Sudah tidak dipungkiri lagi listrik merupakan sumber energi yang sangat penting dan dibutuhkan dalam aktivitas kegiatan manusia. Lebih-lebih bagi mereka yang tinggal di perkotaan. Ketergantungan mereka terhadap energi listrik begitu besar. Mulai dari penerangan rumah, menghidupkan peralatan rumah tangga yang serba elektronik, hingga sarana hobi dan hiburan yang juga menggunakan energi listrik.

Menggunakan peralatan yang menggunakan energi listrik memang membuat hidup makin mudah. Akan tetapi biaya untuk membayar tagihan listrik, bagi mereka yang menggunakan jasa listrik PLN, akan meningkat. Dengan sistem pascabayar yang selama ini sudah digunakan oleh PT. PLN terkadang membuat konsumen terlena. Asyik menggunakan listrik seenaknya, tak terasa tagihan listrik membengkak. Kalau ada uang tak masalah. Lain persoalan apabila uang untuk membayarnya kurang, wah bisa membuat pusing kepala.

“Berhemat” merupakan langkah yang paling bijaksana agar tidak “pusing” menjelang tanggal 20. “Nyalakan seperlunya. Matikan selebihnya!” ini salah satu kampanye hemat listrik yang disampaikan oleh PT. PLN. Namun nampaknya kampanye tersebut masih kurang efektif. Masih saja banyak konsumen ketika akan membayar tagihan listriknya yang merasa terlalu besar.

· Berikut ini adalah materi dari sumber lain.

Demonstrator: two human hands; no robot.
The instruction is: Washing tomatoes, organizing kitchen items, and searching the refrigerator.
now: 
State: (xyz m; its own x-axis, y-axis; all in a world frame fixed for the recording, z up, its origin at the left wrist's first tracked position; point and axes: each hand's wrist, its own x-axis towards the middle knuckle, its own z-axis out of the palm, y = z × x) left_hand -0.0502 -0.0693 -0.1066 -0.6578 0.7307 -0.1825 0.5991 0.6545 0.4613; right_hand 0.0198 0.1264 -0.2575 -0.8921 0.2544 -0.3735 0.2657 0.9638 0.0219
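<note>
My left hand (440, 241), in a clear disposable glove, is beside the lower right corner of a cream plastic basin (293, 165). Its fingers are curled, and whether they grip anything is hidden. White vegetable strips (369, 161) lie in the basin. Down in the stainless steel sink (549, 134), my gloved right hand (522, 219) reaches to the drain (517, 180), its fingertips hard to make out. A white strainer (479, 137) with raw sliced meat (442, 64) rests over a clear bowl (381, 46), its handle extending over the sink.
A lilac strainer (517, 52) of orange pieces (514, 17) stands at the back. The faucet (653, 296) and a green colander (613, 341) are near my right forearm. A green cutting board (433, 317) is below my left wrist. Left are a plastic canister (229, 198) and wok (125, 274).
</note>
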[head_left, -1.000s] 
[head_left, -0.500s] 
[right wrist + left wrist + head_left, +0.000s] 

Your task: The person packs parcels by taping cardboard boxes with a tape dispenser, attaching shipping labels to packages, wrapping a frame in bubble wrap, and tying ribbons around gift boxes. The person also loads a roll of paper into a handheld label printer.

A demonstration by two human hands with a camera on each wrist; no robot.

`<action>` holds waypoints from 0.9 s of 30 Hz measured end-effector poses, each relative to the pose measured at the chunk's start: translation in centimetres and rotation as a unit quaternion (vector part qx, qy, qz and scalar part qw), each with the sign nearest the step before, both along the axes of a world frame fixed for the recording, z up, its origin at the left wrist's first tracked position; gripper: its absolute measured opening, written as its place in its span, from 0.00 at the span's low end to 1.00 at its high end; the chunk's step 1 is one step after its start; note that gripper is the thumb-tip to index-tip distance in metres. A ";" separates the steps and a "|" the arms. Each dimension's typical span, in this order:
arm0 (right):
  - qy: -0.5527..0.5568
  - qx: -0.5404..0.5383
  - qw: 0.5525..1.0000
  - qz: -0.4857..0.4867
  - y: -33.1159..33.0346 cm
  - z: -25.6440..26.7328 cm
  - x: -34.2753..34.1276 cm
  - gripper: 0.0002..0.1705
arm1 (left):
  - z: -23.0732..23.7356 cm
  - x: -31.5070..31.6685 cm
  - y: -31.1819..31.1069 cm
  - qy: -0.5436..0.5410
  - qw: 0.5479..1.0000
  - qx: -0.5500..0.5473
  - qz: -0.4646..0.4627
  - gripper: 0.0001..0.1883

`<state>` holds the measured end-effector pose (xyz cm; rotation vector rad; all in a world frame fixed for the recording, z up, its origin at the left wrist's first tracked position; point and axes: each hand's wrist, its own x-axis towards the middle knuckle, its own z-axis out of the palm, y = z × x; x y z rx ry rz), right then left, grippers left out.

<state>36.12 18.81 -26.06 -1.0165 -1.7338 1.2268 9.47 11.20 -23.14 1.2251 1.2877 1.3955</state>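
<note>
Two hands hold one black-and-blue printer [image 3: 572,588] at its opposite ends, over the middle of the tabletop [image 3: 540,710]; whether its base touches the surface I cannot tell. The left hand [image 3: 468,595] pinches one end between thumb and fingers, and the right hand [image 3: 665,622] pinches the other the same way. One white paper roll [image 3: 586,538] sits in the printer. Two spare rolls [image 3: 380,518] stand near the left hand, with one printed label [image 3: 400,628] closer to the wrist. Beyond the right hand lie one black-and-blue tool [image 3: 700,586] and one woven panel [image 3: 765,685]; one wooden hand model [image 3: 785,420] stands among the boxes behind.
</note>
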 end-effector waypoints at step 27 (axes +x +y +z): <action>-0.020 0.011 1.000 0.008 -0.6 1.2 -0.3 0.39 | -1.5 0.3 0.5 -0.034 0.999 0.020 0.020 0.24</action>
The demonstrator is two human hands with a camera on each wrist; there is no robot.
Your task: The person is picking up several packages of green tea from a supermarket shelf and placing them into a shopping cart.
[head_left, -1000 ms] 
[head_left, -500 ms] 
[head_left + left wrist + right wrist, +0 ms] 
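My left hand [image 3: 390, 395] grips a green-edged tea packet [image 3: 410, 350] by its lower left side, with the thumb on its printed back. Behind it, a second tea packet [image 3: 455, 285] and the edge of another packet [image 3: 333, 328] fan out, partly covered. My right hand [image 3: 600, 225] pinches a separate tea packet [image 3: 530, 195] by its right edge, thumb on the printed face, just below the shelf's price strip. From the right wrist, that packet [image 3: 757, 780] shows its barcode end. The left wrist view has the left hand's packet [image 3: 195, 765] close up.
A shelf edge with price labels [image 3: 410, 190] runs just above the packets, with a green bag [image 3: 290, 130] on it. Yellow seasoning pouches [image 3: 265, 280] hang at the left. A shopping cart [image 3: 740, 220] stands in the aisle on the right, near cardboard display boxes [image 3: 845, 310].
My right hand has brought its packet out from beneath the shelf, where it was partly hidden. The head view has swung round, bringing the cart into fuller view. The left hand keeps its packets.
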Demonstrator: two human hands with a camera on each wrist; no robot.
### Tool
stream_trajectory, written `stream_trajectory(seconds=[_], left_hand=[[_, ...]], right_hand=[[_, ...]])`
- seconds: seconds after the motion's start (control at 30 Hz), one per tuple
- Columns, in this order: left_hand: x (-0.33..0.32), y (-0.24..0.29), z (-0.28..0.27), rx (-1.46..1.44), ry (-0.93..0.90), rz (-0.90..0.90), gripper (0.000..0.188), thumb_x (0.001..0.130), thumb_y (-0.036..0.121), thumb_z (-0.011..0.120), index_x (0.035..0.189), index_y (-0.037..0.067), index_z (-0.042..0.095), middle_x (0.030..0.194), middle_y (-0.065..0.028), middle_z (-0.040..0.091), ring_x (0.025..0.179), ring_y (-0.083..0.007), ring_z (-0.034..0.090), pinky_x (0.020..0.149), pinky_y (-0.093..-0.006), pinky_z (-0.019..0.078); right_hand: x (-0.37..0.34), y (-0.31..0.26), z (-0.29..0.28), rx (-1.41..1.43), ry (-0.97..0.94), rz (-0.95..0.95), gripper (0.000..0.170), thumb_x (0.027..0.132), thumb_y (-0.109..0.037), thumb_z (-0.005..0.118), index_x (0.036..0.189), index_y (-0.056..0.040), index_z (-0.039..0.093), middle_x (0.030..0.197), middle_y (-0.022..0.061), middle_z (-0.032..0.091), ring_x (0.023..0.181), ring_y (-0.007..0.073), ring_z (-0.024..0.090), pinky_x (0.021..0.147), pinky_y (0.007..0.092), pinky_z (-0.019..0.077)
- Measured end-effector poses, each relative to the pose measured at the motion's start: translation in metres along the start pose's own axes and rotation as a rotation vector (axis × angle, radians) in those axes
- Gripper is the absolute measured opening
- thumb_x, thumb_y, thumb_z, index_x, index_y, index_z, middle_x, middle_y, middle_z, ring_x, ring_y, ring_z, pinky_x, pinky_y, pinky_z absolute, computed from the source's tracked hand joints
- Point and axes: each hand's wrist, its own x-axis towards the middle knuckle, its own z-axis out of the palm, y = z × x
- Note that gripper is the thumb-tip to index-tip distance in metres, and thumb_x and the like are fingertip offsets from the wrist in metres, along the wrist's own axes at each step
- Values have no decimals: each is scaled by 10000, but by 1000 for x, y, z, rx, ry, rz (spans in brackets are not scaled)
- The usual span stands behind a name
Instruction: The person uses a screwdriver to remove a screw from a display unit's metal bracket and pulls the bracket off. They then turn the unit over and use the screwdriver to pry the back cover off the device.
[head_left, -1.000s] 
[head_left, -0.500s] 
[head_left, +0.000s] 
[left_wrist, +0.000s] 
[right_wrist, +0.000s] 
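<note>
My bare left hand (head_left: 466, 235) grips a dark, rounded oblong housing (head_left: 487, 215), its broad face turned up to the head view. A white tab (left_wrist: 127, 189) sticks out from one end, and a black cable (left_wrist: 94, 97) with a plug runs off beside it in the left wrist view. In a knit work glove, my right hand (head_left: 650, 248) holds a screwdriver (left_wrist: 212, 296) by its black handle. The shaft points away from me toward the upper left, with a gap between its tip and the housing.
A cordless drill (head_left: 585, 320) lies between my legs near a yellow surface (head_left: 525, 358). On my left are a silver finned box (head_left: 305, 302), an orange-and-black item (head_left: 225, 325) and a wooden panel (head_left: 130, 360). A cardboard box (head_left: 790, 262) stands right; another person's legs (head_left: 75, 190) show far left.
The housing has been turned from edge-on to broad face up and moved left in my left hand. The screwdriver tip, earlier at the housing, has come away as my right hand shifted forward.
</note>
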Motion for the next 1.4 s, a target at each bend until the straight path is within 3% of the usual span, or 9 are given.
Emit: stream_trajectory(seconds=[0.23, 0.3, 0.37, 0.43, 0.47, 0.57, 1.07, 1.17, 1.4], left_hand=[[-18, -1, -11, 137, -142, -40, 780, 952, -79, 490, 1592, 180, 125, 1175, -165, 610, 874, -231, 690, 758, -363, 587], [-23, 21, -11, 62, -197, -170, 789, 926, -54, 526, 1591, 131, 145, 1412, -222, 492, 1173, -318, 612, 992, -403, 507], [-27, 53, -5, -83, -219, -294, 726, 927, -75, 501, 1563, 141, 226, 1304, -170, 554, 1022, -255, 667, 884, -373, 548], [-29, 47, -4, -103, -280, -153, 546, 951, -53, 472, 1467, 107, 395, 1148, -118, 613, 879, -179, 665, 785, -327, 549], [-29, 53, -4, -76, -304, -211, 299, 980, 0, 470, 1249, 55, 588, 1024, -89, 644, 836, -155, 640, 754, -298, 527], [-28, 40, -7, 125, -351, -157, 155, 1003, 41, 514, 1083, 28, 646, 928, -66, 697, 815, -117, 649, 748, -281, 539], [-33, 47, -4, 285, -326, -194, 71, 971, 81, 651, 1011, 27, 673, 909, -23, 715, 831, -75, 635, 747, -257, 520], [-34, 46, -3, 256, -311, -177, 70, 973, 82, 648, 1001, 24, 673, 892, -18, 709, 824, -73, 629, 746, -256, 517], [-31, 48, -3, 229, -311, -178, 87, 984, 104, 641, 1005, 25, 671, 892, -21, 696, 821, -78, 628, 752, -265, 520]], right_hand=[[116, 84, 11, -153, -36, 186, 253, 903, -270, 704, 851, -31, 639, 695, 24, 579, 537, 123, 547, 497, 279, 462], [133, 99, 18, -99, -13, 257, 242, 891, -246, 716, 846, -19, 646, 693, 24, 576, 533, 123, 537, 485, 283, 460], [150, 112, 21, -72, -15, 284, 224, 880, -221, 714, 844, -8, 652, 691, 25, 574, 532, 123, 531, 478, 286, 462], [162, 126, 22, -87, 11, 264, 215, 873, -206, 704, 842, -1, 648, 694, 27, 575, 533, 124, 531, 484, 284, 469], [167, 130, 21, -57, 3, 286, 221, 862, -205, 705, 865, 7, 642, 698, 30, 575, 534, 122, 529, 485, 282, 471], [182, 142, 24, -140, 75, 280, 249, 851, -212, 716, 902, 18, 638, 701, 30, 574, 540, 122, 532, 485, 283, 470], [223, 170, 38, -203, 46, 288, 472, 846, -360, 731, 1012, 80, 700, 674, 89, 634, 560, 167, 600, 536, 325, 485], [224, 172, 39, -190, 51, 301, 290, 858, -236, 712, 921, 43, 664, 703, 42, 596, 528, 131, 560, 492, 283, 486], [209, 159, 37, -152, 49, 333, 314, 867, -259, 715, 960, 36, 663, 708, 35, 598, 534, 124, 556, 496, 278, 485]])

Disisi lain PT. PLN juga sempat diberitakan kekurangan daya listrik yang diakibatkan oleh penggunaan listrik yang jor-joran. Hal ini terjadi terutama pada waktu beban puncak, dimana industri maupun rumahtangga menggunakan banyak energi listrik. Akibatnya terjadi penurunan daya (spaneng) atau bahkan pemadaman bergilir di beberapa tempat.

Kini PT. PLN mengeluarkan kebijakan baru dengan menggunakan sitem prabayar (token). Dengan sistem listrik prabayar ini konsumen tidak lagi dipusingkan dengan tagihan listrik yang kadang membengkak. Kosumen tinggal membeli token (semacam pulsa) berupa kode angka dan tinggal memasukannya ke standar meter.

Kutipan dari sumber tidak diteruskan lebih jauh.